Drawing from a shared DNA of bowed melancholy and decades of musical divergence, the sisters meet on common ground: Rebecca, with her Montreal-honed post-rock credentials (Esmerine, Silver Mt. Zion, Set Fire To Flames), brings the spiritual gravitas of someone who’s stared down the climate apocalypse and still believes in melody; Aliayta, from a more conservatory-rigorous path, smuggles precision and expressive depth into the folds. This reunion feels like a ritual, a rethreading of blood through bow. They touch cello, violin, and piano with equal reverence, and though producer Jace Lasek adds a cinematic sheen - his experience with Godspeed You! Black Emperor and The Besnard Lakes is evident - the sisters maintain a stubborn intimacy throughout.
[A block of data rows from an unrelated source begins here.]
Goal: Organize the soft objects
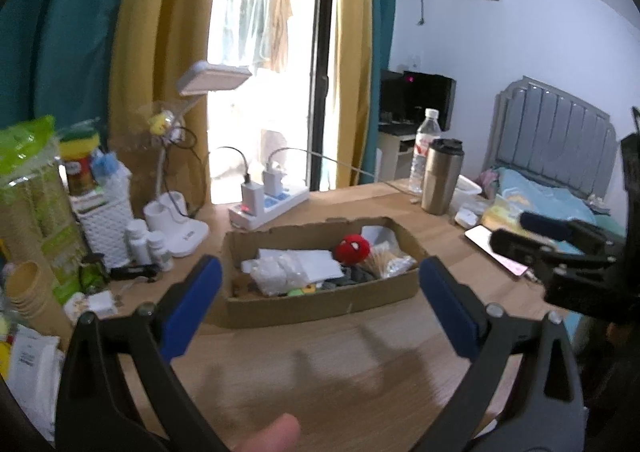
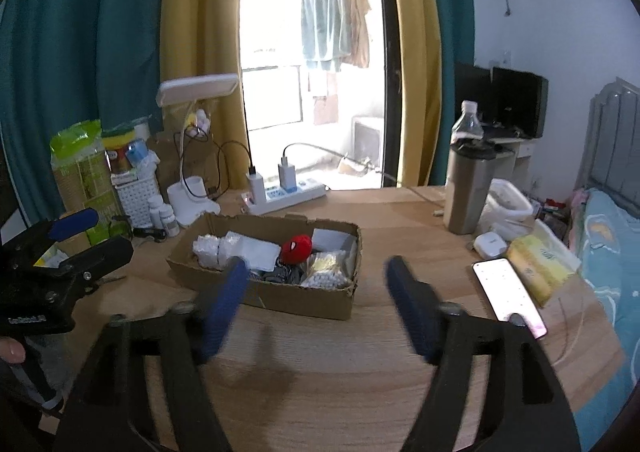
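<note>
A shallow cardboard box (image 1: 316, 302) (image 2: 280, 296) stands on the wooden desk. In it lie a red plush spider-mask ball (image 1: 353, 248) (image 2: 297, 248), white packets (image 1: 276, 272) (image 2: 212, 248), a bag of cotton swabs (image 2: 326, 274) and dark items. My left gripper (image 1: 320, 292) is open and empty, hovering in front of the box. My right gripper (image 2: 316, 284) is open and empty, above the desk near the box's front right corner. Each gripper shows at the edge of the other's view.
A power strip (image 1: 268, 203) with chargers, a white lamp (image 1: 176, 219), small bottles (image 1: 148, 244) and a white basket (image 1: 106, 228) stand behind and left of the box. A steel tumbler (image 2: 468, 187), water bottle (image 1: 424, 147), phone (image 2: 508, 296) and tissue pack (image 2: 540, 268) lie right. The bed is beyond.
</note>
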`<state>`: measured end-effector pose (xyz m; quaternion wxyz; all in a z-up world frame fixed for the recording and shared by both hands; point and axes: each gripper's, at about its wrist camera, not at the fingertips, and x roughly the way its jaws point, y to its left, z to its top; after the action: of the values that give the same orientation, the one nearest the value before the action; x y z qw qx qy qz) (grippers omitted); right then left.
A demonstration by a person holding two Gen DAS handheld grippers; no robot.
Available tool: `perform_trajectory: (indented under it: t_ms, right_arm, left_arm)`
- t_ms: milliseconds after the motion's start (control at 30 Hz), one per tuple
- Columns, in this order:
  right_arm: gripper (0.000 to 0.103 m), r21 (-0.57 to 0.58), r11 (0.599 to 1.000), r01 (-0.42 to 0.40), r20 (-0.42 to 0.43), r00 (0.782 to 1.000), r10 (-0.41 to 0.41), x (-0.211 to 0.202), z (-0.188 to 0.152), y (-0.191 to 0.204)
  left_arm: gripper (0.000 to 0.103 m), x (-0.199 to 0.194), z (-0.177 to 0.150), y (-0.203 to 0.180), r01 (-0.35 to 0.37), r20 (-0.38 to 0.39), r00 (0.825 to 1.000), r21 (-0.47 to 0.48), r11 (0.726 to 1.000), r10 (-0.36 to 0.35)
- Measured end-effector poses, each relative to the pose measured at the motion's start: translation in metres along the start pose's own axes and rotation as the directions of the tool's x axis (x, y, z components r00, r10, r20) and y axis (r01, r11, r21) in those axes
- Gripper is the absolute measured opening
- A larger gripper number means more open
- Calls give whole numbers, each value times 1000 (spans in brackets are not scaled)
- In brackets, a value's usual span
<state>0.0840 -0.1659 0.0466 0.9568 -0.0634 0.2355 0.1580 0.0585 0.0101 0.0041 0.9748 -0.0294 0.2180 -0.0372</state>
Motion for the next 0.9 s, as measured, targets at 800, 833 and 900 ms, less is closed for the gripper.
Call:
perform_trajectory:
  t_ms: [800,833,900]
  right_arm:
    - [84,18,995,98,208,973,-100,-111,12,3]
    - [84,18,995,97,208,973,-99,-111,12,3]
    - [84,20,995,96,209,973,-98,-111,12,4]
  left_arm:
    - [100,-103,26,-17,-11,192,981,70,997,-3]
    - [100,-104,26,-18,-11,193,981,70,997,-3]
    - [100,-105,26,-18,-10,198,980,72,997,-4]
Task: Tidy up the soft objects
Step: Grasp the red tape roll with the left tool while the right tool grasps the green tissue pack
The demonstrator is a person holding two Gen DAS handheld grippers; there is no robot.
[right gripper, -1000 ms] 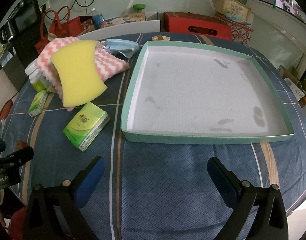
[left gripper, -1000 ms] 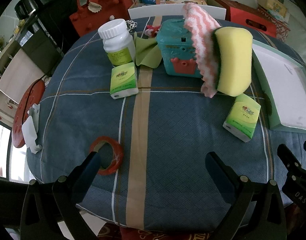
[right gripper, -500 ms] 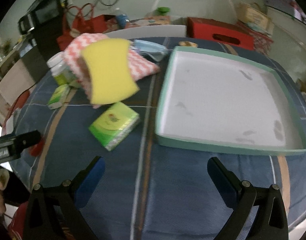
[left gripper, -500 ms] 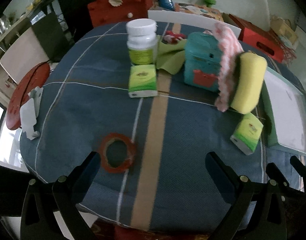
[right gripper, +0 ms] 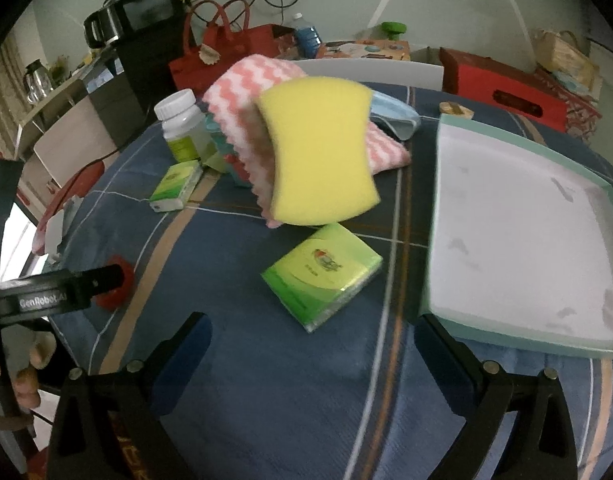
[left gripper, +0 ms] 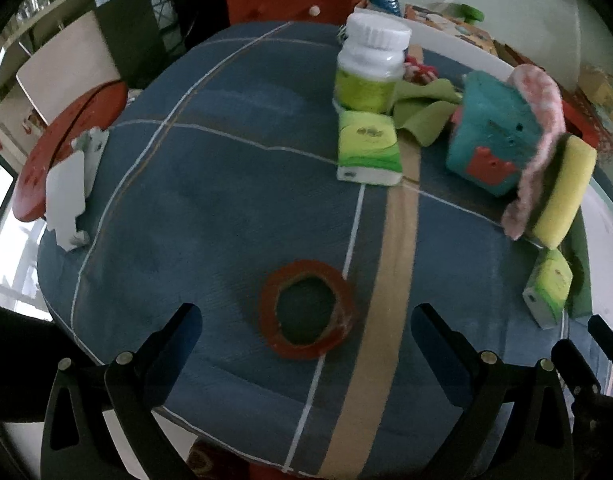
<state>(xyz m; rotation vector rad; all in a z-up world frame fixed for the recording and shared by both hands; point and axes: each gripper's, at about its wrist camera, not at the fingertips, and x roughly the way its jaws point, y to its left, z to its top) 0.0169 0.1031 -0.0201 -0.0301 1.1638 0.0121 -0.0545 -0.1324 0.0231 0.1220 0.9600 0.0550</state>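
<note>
Both tongs, left and right, gape empty; yellow sponge stands well beyond, tissue pack nearer.

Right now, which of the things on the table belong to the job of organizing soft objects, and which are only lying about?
Belong to the job:
yellow sponge
pink-and-white cloth
green cloth
blue face mask
two tissue packs
tray, the likely destination

Only lying about:
white bottle
red tape roll
teal box
</note>
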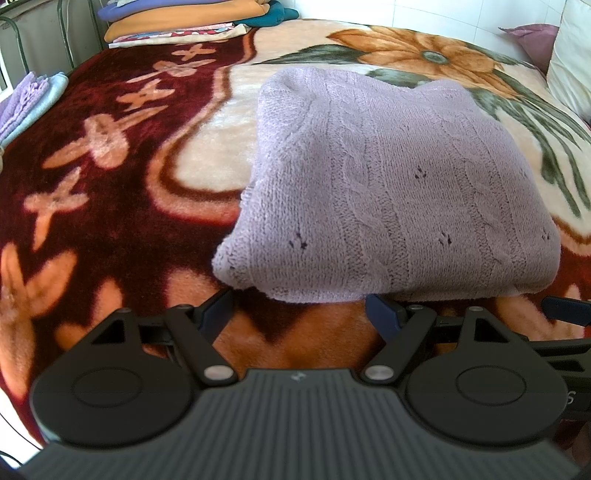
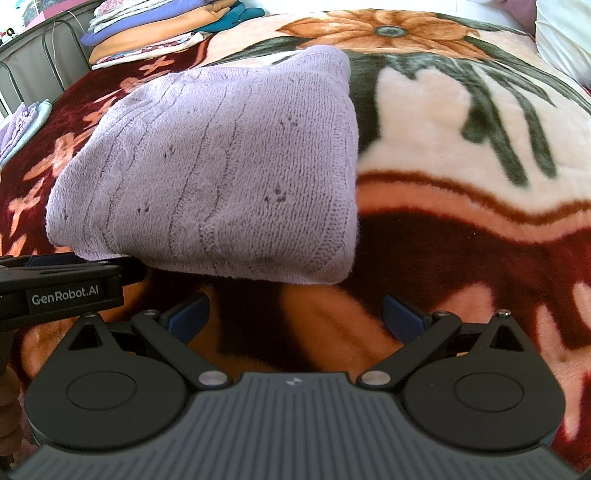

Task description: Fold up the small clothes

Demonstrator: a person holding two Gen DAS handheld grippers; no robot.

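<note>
A lilac knitted sweater (image 1: 388,184) lies folded into a thick rectangle on the flowered blanket (image 1: 110,229). My left gripper (image 1: 299,314) is open just short of the sweater's near edge, its blue fingertips (image 1: 218,314) wide apart with nothing between them. In the right wrist view the same sweater (image 2: 221,166) fills the left half. My right gripper (image 2: 295,317) is open too, a little back from the sweater's near right corner, and holds nothing. The left gripper's black body (image 2: 62,291) shows at that view's left edge.
A pile of folded clothes (image 1: 177,22) in orange, blue and teal sits at the far end of the bed. Folded lilac and pale blue items (image 1: 26,99) lie at the left edge. A white pillow (image 1: 569,74) and a metal bed frame (image 2: 37,48) border the blanket.
</note>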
It’s like the soundtrack to a film where the only action is remembering how to feel again.

What’s striking is how "Reverie" manages to be so emotionally legible without ever shouting. Tracks like “Eternal”, “Drifters And Dreamers”. or “Devotion” are modest in duration but vast in suggestion. Repeated motifs circle like moths around a flame, refracting subtly from piece to piece - phosphorescent, elusive, deeply felt. There’s a quiet environmentalism here too, not the pamphlet kind, but the kind that feels like mourning the last snowfall or the disappearance of birdsong. It’s the sound of two artists trying to process collapse with grace, the way you might try to hug someone while the ground crumbles underfoot.

Yes, "Reverie" is beautiful - achingly so - but not in the easy sense. Its beauty comes with residue: a film of regret, a film of hope, a film of salt left behind by tears, sweat, ocean. It resonates with post-apocalyptic longing, yet remains tethered to the real and the now. A subtle collapse, an ongoing prayer. Not a record that demands your attention, but one that rewards your willingness to slow down and listen. Perhaps "Reverie" isn’t just an album - it’s an attempt to remember a different way of being in the world, before it became too loud to dream.